- Directed by: Adam Matalon
- Written by: Kevin Burke
- Produced by: Kevin Burke
- Cinematography: Peter Scheer
- Edited by: Timothy Donovan
- Music by: Adam Blau
- Release date: July 8, 2008;
- Running time: 90 minutes
- Country: United States
- Language: English
- Budget: $250,000 (estimated)

= Death on Demand =

Death on Demand is a 2008 horror film, directed by Adam Matalon and distributed by MTI Home Video. It is the first release from the Evil Twins production company.

== Plot ==
A live webcast from a reputedly haunted house turns into a supernatural bloodbath when the ghost of a murderous mountaineer returns to finish what he started when he slaughtered his entire family twenty years prior. It's been two decades since famed mountaineer and ice climber Sean McIntire turned the tools of his trade on his unsuspecting family, but grim legends die hard in small towns and the locals still shudder at the mere mention of his name.

Now, an unscrupulous young entrepreneur named Richard is seeking to cash in on this gruesome legend by staging a special Halloween webcast live from McIntire House.
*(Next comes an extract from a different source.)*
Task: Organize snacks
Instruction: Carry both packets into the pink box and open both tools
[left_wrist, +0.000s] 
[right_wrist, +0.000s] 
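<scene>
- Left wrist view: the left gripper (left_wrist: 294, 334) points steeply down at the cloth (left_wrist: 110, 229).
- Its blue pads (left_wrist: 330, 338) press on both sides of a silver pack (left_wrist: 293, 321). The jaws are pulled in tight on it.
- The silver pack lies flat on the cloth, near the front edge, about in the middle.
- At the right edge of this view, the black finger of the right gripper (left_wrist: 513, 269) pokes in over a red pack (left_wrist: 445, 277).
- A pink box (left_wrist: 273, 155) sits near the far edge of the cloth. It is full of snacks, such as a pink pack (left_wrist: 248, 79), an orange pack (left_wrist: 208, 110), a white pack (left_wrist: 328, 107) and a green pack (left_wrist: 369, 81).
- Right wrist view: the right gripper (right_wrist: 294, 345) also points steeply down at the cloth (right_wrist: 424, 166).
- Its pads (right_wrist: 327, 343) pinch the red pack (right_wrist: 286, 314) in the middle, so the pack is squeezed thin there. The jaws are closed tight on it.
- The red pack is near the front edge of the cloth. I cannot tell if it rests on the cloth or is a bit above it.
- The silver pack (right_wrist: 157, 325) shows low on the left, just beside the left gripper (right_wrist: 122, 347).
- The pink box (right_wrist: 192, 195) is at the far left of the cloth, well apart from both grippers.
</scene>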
Three young couples will attempt to spend a night in the long-abandoned property, but only one will walk away with $5000 in prize money. When the ratings prove less than stellar, Richard attempts to spice things up by throwing a randy porn star into the mix.

Later, after a group séance in which the participants revive the spirit of Sean McIntire, they split up into groups and search for the clues that will help them win the competition. His supernatural strength growing thanks to the mystic powers granted to him by Himalayan monks, McIntyre chases the last remaining contestants into the darkened attic of the home as horrified viewers all over campus watch in abject horror.

== Reception==
DVD Verdict says that "Death on Demand isn't the worst film ever. Indeed, had it relied a little less on such lazy set-ups for each kill, it may have attained guilty pleasure status. As it is though, Death on Demand is a forgettable experience that, for me at least, left a bad taste in the mouth due to that last scene". Dread Central gave 2 out of 5, stating that "The effort was good, the idea was sound but boring someone to tears before things get good is a serious step backwards, nearly trampling all the hard work put into it.".